Primary cutaneous marginal zone lymphomas (PCMZL) have a wide range of morphology from tumors with monocytoid B cells to those composed entirely of plasma cells and the T-cell rich variants. We report a 60-year-old male with a PCMZL rich in plasma cells of the foot with a lymphoepithelioid-like pattern of dissemination to the lymph nodes posing problems in the diagnosis. The patient had a lesion on the dorsum of the foot which histologically revealed dense perivascular collections of lymphoid cells and plasma cells amidst fibrous tissue. Though the plasma cells did show light chain restriction, CD20 and CD3 did not reveal an overwhelming B/T-cell population and hence a diagnosis of a reactive process was offered. Subsequently the patient developed inguinal nodes with diffuse loss of architecture and replacement by epithelioid histiocytes and reactive T cells with few large B cells (lymphoepithelioid-like pattern). On pathology review it was realized that the two lesions may be related and clonality studies were asked for. The skin lesion showed clonally rearranged IgH receptor while the T-cell receptor rearrangement was negative. The patient developed disseminated disease and received six cycles of chemotherapy with partial response and 6 years after the initial presentation was alive with nonprogressive disease. Thus, the polymorphous background in PCMZL is evolving and an immunocytoma-like tumor can show a T-cell rich or Lennert's like growth pattern of spread and early recognition these odd patterns may aid in appropriate management of patients.

Keywords: Immunocytoma, lymphoepithelioid lymphoma, lymphoma, primary cutaneous marginal zone lymphoma

How to cite this article:
Shet T, Basak R, Epari S. Primary cutaneous marginal zone lymphoma (immunocytoma like) with lymphoepithelioid or Lennert's lymphoma like involvement of nodes. Indian J Pathol Microbiol 2012;55:222-6

How to cite this URL:
Shet T, Basak R, Epari S. Primary cutaneous marginal zone lymphoma (immunocytoma like) with lymphoepithelioid or Lennert's lymphoma like involvement of nodes. Indian J Pathol Microbiol [serial online] 2012 [cited 2022 May 20];55:222-6. Available from: https://www.ijpmonline.org/text.asp?2012/55/2/222/97882

   Introduction Top

Marginal zone lymphomas at most sites are a diagnosis of exclusion as they are morphologically extremely heterogeneous with polymorphous population of marginal zone (centrocyte-like) cells, lymphoplasmacytoid cells, and plasma cells with variable prominence of one cell or other. [1] Generally a dominance of B cells in a cutaneous infiltrate points toward a possibility of B-cell lymphoma. However primary cutaneous marginal zone lymphomas (PCMZL) are notorious and may show tumors with dominance of plasma cells mimicking plasmacytoma and tumors with T-cell rich areas mimicking primary cutaneous T-cell lymphomas-like mycosis fungoides or even reactive processes. [1],[2] All of these entities though indolent have different management options and hence it is crucial to recognize this odd spectrum of PCMZL.

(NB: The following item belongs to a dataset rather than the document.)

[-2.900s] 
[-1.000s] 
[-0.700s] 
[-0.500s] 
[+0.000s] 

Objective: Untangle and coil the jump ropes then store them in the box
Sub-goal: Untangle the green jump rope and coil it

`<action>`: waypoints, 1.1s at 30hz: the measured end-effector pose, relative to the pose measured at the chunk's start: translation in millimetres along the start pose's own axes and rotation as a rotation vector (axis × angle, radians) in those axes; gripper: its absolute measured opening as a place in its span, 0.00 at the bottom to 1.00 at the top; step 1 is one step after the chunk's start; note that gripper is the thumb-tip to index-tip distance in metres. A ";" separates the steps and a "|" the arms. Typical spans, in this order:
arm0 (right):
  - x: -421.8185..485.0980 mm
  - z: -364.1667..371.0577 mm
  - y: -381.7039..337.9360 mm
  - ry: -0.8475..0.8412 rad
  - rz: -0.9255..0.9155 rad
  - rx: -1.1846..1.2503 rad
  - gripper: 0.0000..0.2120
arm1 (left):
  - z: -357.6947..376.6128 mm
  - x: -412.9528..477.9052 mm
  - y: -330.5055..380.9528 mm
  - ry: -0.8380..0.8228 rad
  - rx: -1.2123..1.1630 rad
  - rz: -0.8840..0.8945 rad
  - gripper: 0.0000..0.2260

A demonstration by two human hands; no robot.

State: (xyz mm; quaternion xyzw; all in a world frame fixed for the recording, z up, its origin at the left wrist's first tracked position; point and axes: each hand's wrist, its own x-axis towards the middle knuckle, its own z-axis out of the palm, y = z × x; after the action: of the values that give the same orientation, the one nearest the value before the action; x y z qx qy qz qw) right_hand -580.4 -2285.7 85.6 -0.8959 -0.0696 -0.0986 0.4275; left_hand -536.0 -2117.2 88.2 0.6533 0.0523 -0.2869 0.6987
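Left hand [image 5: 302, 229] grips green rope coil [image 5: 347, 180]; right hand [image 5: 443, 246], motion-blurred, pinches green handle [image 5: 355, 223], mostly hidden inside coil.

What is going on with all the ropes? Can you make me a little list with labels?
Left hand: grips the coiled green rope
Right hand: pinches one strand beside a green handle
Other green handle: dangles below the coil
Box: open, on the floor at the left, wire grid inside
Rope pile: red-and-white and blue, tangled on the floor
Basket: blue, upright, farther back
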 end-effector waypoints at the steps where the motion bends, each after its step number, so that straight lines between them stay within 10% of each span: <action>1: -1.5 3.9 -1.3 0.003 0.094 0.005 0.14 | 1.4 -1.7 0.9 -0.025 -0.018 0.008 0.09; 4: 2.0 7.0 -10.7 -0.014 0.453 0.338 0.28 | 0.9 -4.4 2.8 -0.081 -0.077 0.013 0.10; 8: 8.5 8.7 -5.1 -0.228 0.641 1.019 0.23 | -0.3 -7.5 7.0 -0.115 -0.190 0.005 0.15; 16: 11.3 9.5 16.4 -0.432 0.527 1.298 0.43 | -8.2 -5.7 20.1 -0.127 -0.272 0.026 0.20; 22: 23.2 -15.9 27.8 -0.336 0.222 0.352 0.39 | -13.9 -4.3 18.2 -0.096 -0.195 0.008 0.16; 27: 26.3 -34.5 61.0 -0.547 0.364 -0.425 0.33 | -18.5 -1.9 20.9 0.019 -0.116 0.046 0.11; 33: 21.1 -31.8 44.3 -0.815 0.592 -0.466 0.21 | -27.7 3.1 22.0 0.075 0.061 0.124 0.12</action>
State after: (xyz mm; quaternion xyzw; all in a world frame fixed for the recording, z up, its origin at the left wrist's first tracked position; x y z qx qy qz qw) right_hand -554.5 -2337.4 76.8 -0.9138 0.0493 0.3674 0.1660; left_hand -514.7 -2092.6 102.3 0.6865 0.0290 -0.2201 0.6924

We describe an immunocytoma-like PCMZL which was misdiagnosed as a reactive lesion at the onset and which went on to progress into a systemic disease with lymphoepithelioid or Lennert's T-cell lymphoma-like growth pattern.

   Case Report Top

A 60-year-old man complained of nonpainful nodular swelling on the dorsum of the left foot 5.5 × 3 × 1.5 cm which waxed and waned over last 2 years. The patient was manual laborer, nondiabetic, and gave no other significant clinical history. On examination the lesion was hard to feel and the skin over the swelling was puckered, but not ulcerated. The patient was also found to have a 1 cm sized palpable inguinal node on the same side. Subsequently the foot lesion was completely excised due to inconvenience in walking and under the impression of a chronic fibrosed abscess by a general surgeon in 2004. The inguinal node was not excised. Following the diagnosis of a nonspecific inflammatory pathology, the patient was given a course of antibiotics and kept on close follow-up. A year later the patient observed a progressive increase in the inguinal node but as the skin scar was healthy; he was kept under observation till the node became 3 cm in size and hence was excised in 2008. The histologic impression on this node biopsy was peripheral T-cell lymphoma of Lennert's type and patient was referred to our institute for therapy.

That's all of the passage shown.